**DESCRIPTION OF THE TASK:**
Please count how many lines below contain the word "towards" and give nothing but that figure.

**EXERCISE MATERIAL:**
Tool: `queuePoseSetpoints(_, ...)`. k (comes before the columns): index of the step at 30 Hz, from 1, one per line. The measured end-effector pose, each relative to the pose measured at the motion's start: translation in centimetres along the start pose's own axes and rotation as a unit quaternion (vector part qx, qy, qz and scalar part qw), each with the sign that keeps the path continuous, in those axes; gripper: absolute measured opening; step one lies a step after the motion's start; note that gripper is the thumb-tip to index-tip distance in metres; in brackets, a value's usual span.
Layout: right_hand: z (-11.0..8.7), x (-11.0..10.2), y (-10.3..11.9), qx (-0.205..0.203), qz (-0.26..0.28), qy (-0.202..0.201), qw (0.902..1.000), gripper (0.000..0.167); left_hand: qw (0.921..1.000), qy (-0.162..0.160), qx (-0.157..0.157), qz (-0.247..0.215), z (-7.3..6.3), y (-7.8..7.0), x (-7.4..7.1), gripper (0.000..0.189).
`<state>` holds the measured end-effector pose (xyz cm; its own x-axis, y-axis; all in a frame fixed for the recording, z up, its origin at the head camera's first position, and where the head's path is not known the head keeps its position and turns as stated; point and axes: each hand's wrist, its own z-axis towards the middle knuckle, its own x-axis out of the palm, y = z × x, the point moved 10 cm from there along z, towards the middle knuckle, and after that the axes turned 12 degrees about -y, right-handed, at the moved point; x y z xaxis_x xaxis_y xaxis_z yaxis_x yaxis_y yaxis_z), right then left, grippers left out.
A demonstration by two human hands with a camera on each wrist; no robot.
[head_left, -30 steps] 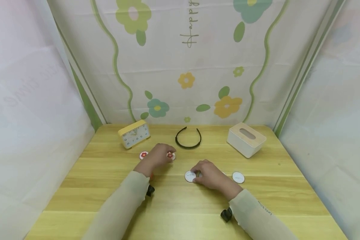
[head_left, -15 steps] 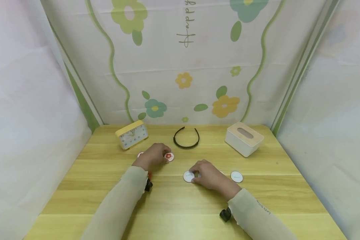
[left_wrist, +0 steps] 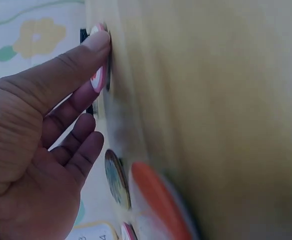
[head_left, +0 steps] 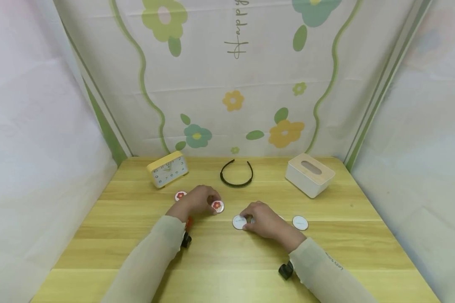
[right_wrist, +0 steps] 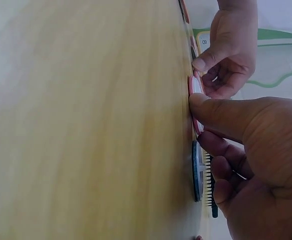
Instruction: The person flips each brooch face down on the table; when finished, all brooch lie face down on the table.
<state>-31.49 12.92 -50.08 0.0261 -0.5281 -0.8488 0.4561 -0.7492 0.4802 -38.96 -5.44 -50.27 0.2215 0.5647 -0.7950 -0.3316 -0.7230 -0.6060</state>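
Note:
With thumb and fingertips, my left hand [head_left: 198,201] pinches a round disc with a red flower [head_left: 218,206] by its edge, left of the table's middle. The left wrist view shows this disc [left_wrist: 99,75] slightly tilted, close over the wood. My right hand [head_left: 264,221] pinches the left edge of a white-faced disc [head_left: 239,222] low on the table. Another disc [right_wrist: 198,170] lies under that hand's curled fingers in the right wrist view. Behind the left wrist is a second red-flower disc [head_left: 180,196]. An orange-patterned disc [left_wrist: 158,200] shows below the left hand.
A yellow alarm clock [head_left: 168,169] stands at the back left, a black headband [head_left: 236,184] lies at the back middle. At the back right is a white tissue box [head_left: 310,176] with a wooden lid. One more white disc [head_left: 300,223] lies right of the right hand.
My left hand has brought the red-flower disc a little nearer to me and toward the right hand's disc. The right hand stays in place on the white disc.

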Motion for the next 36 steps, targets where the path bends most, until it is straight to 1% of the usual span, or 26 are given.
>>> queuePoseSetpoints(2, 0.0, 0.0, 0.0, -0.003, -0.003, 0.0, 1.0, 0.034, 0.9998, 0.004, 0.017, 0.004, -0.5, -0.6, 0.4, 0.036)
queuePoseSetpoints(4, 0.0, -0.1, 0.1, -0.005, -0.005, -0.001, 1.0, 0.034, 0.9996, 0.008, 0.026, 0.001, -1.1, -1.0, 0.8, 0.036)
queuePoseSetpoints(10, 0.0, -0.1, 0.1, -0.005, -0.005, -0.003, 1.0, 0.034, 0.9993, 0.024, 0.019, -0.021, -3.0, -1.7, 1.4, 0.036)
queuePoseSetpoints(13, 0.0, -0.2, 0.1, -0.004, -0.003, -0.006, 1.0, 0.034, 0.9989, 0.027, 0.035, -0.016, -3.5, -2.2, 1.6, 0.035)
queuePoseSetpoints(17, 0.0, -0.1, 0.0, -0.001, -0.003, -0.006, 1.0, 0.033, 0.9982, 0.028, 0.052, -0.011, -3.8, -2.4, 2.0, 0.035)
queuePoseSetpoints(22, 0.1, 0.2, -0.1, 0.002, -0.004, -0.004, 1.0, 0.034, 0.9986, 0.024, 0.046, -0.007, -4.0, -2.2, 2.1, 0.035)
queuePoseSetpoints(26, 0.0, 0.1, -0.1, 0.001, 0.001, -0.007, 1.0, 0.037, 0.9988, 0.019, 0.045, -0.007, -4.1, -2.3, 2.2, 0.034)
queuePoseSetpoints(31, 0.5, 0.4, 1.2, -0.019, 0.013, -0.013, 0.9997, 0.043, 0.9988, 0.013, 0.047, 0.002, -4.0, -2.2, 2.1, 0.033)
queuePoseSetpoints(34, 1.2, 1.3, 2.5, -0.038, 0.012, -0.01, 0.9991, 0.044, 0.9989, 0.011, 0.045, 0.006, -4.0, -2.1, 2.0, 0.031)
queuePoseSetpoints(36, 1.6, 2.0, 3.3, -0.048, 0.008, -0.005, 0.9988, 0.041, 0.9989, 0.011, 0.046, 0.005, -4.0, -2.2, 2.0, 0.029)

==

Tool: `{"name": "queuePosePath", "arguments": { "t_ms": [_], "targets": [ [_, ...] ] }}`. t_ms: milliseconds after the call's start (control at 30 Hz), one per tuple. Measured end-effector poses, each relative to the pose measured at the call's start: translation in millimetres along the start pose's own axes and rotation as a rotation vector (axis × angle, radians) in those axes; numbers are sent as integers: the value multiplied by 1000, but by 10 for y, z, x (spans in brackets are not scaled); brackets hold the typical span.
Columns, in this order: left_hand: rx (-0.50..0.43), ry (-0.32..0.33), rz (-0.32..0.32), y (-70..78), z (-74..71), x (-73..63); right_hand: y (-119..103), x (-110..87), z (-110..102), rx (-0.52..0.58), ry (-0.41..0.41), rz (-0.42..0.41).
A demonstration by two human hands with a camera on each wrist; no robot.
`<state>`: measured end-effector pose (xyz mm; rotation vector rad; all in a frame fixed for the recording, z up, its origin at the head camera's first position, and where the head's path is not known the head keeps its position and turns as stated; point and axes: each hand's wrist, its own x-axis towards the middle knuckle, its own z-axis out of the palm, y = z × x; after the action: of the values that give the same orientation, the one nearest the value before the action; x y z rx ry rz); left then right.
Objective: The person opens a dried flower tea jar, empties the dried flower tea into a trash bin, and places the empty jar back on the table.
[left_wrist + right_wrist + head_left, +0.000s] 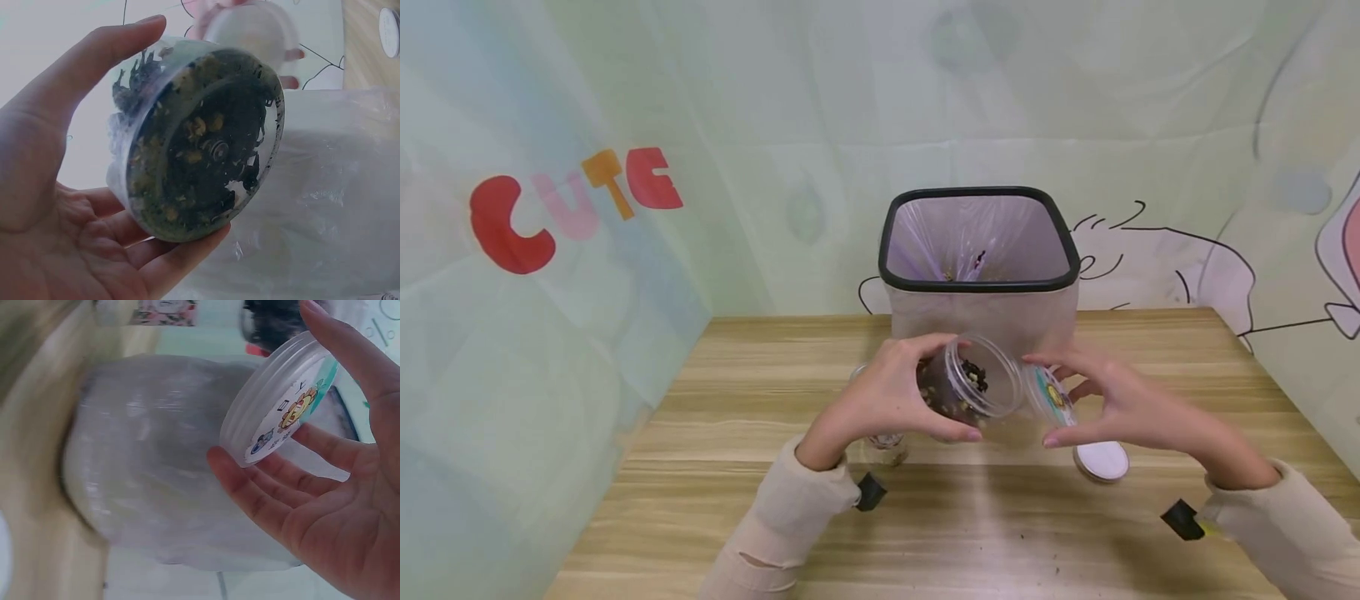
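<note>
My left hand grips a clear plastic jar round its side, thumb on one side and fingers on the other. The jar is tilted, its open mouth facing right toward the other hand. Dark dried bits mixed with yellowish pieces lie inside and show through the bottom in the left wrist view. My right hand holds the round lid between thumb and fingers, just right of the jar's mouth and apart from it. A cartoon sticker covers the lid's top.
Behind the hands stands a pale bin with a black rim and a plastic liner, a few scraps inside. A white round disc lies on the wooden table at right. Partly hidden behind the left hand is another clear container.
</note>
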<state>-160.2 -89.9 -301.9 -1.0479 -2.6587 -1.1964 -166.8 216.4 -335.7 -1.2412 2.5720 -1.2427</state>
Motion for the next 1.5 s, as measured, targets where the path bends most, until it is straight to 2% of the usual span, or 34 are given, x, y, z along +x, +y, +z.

**ANSWER AREA:**
2